Writing from a gray-collar perspective where ministry & concrete construction converge
Tuesday, February 28, 2012
Fleeting moments
Tonight I did something I haven't done in a long time, I watched the stars come out, one by one. Klay and I were playing in the driveway, I was pitching a wiffle-ball for him to hit. We chased balls for about a 1/2 hour. Then a beautiful twilight set in and I couldn't see the ball, and then I couldn't stop staring at the sky. I found it hard to believe, staring at tonight's sky, that anyone could doubt the existence of God.
What first caught my attention was the reflection of the sunset on the clouds. The clouds were magical, grey and shadowed, puffy and full. I saw a sliver of the moon, it was bright. Then, I saw Mercury or Jupiter; I'm no good at recognizing particular planets... Then Klay and I talked about the stars and planets as they twinkled and appeared, one by one. It was incredibly moving.
I told Klay it's sad people don't take the time to observe the stars more often, "It's a wonderful display of God's creation." I said. I told Klay how I used to stare at the stars for hours as a child, and he told me how he once saw the moons of Jupiter through a telescope. Klay asked me if I thought there was life on other planets. I told him I didn't know, he said, "The Bible should say something about that!"
I told Klay how that time of day, twilight, was the time setting when the Sabbath began, and, on the Passover it was at twilight when the Israelites sacrificed their Passover lambs. Soon there were over a dozen stars out...

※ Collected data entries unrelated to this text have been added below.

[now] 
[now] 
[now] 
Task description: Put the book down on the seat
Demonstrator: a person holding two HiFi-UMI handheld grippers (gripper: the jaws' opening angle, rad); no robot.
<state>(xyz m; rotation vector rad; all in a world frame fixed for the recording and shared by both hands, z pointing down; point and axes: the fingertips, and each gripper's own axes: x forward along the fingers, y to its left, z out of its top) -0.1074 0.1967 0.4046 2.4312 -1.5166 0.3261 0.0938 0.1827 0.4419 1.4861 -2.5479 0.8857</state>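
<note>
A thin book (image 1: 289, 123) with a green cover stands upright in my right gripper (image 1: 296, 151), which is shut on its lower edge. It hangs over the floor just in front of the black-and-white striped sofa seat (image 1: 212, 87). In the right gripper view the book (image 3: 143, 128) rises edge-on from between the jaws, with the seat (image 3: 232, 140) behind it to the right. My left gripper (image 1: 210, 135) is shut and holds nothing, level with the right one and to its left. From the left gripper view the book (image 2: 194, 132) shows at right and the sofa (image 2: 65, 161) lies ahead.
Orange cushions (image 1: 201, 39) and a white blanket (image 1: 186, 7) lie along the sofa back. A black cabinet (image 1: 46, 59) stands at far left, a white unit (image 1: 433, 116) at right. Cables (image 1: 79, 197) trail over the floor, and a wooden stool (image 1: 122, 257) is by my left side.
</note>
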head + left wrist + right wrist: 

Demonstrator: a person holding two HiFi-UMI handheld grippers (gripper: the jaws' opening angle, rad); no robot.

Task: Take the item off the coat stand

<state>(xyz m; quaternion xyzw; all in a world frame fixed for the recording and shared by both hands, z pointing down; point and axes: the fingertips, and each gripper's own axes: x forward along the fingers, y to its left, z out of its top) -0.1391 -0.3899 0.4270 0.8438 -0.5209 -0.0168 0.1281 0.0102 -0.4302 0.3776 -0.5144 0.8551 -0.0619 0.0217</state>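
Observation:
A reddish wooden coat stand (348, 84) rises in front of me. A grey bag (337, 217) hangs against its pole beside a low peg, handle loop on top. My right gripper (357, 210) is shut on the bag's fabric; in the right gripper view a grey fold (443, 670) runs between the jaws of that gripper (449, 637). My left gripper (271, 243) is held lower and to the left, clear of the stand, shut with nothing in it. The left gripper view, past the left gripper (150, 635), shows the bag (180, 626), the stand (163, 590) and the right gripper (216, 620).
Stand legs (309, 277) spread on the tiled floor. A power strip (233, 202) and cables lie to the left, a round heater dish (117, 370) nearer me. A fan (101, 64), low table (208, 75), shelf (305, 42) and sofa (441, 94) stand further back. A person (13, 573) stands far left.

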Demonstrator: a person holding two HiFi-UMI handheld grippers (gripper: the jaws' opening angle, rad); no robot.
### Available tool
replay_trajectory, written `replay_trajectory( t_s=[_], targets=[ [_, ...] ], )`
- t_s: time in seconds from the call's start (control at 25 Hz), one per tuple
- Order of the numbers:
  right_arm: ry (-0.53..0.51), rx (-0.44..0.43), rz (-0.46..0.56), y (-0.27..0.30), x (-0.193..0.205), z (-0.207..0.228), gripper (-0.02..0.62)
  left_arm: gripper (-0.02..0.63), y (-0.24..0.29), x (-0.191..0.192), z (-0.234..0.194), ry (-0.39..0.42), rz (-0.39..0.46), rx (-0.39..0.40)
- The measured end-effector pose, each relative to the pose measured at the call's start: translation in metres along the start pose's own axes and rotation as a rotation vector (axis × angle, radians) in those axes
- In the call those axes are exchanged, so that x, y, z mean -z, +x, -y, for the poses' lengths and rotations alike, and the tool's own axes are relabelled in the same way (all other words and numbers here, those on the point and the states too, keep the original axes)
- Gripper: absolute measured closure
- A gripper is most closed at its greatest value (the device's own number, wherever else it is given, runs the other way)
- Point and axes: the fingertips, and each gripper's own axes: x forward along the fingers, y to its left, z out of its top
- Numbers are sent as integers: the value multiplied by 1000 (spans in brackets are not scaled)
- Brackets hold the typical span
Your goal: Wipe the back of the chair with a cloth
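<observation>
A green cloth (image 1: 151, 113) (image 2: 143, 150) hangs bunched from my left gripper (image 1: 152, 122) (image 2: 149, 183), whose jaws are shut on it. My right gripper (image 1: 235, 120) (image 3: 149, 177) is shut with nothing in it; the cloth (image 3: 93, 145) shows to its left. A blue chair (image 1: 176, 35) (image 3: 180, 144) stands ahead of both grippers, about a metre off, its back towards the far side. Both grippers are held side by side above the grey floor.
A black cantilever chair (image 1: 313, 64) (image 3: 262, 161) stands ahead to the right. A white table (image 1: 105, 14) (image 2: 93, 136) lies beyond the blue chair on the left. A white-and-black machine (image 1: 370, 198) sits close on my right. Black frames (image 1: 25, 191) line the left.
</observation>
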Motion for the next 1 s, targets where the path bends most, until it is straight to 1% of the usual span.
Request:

We watched the night sky darken, and then Klay gave me a huge hug. We started walking back into the garage. He said, "This was the best part of my whole day, dad." I told him was mine too, it was my favorite. I hugged him, one of those hugs you give someone you might not see for a longtime. I felt my throat tighten and my eyes moisten. I thought of how kids grow up and move away, it goes too quickly.